Scream still has some steam left in its old engine but it’s still trapped within its own formula.

Scream (2022) Review By Mark McPherson

Published on January 14, 2022

Rating 2.5 /5

Scream has been a horror franchise that always felt like both a critical picture of the slasher genre and a love letter to it as well. It’s always carried this odd fascination of characters who are aware of horror movies but still find themselves committing errors they didn’t account for. It’s easy for everybody to yell back at the screen for a character to not go that way or lock that door in a hurry. But when placed in such dangerous situations, these films have dared to hold up a mirror to that scrutinizing audiences.

It’s for this reason why it’s a bit hard to become as enthused about a fifth Scream movie that offers little deviation. One would think that at this point in the saga it would be a perfect time to test out some subversion to more than just the nostalgic meta-commentary the series was known for. While the plot does update to be more relatable and timely on the current landscape of horror movies, it also falls into much of the same tired tropes that this film seems to rally against. If The Matrix Resurrections was a massive deconstruction of the legacy of a franchise, Scream is more of a knowing wink, hoping you’ll get the joke.

Scream wastes no time getting back to basics. We get the familiar scene in the suburb of Woodsboro where a killer calls a teenager who is home alone. The killer questions her about scary movies, this time with the teen stating she’s more into high-horror like The Babadook or It Follows. The killer, of course, favors slasher movies and proceeds to enact the same slashings of the first film.
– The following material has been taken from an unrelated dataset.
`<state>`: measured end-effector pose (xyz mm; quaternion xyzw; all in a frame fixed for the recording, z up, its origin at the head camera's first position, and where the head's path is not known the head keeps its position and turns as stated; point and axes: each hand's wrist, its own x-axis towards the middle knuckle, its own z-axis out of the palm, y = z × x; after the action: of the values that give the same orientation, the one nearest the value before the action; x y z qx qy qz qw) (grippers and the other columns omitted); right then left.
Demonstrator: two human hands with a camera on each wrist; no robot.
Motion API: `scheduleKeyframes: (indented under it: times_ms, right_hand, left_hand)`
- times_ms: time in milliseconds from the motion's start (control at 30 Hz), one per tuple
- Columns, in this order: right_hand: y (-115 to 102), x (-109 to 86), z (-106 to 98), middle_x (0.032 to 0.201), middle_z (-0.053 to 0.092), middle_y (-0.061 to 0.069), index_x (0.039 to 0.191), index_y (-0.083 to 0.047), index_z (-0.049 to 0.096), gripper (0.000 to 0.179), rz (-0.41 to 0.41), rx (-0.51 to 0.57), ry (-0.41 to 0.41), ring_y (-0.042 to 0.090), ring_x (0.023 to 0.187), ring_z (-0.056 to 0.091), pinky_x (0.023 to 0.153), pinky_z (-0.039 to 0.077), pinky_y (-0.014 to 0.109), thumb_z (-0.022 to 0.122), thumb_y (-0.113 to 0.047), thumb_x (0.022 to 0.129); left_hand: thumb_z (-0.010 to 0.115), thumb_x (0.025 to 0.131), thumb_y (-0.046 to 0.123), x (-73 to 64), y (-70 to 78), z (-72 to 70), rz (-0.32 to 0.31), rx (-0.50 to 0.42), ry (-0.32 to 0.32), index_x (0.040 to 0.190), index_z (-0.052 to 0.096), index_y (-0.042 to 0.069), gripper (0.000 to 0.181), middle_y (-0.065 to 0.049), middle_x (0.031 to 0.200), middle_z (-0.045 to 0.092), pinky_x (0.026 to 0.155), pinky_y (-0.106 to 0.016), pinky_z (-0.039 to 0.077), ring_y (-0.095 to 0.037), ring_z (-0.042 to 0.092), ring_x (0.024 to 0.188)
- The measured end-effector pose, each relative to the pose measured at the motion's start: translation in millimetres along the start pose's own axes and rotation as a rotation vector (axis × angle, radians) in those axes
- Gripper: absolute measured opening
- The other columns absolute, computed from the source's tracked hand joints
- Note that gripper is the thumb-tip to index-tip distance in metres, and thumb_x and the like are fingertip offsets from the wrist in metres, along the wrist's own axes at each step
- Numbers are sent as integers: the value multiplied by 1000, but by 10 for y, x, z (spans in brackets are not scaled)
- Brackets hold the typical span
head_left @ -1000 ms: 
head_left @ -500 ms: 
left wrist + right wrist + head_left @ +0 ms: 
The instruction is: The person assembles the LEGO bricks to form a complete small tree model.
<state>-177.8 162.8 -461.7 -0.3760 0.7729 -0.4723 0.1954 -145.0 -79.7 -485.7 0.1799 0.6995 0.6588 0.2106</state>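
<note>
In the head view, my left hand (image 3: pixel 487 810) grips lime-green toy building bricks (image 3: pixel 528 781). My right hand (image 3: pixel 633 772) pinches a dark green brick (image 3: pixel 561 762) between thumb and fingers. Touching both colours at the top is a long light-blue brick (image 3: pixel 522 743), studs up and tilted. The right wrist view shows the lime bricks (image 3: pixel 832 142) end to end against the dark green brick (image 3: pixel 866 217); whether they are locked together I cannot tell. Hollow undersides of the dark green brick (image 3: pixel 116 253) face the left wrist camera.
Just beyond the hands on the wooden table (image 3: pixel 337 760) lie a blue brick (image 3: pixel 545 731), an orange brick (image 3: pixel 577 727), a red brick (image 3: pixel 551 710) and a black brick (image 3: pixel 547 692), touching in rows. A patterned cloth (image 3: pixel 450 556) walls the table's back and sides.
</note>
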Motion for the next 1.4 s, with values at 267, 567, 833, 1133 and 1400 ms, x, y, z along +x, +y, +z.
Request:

The teen is assaulted but not killed. The incident is enough to make everyone in town quake with fear about the Ghostface killer once more being on the loose. A new teen ensemble is presented to so solve this mystery and also act as potential killers. Legacy characters are once more dusted off for their grand returns, where the music swells as they turn to the camera and hold the for the fan applause. David Arquette plays Dewey more as a retired drunk who is reluctant to help. His relationship with the reporter Gale (Courteney Cox) has strained but there may be time to mend that romance when they’re thrown together again. Neve Campbell returns as master Scream Queen Sidney to deliver the satisfying punchlines, even though she’s absent for most of the film.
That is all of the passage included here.